5 volt success on the breadboard
Posted: 2005-August-4 Filed under: Power Source, Projects, The Bike With 2 Brains Leave a comment »I got around to the basics of the circuit below. I set up the MOSFET in the configuration below and drove it from the op-amp. I added the PNP in a similar configuration to ensure that maximum current would get to the gate — I need to get that gate to 12 volts, and the 20 mA output on the op-amp wouldn't cut it. I got nice square square-waves but, using a simple pulse-width modulation to the capacitive output, I was getting the same problem of current-in equals current-out. I set up the buck configuration again and finally got some success: 6.6 watts in and 4.2 watts out for an efficiency of 63%.
At this point I realized the output-as-driven would end up as 5-volts from the positive battery rail. I remembered having 7905 negative-rail 5-volt regulators around (and always thinking, "what the hell will I ever use these for?") I switched to the terminology where the positive battery terminal was ground (calling it 0-volts) and the negative rail was -12 volts. I spent some time diagramming the circuit (using CADintosh from Lemke Software, GMBH.) I went back and set things up like I had drawn, made a few changes, and did some final tests on the breadboard. By varying resistors, and using the 51-ohm load I got 97mA out (4.95 volts at 470 mW) with 52 mA at the input (624 mW) for an efficiency of 75%. I tried the 8-ohm load and got 620mA out (4.96 volts at 3.08 watts) with an input current of 419 mA (5.03 watts) which gave me an efficiency of 61%. I think this looks pretty good.

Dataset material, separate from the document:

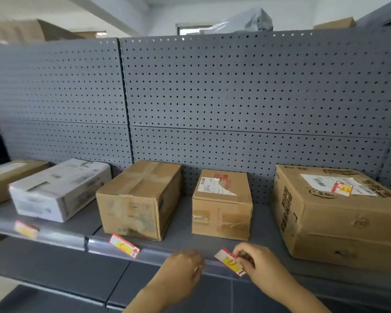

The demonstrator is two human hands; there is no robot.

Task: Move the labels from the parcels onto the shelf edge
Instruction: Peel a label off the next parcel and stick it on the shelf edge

So, after three days of slaving for a total of 20 hours or so, here's the circuit …
You can look up explanations for a twin-T oscillator and a buck converter for the oscillator and the inductor on the Internet, but one thing that I don't think is too obvious is that the diode after the op-amp is there so the base of the PNP transistor can actually go to the rail — the op-amp may not reach it, but the diode will be shut off so the 470-ohm resistor will shut the transistor down. The other thing is that the inductor has no value. I don't know what it is: it's a yellow torroid with red magnet wire that I pulled out of a dead computer UPS, so I don't know its value, but of the ones I had lying around, it worked best. I guess I should put parallel lines below it because it's iron-core … oh well.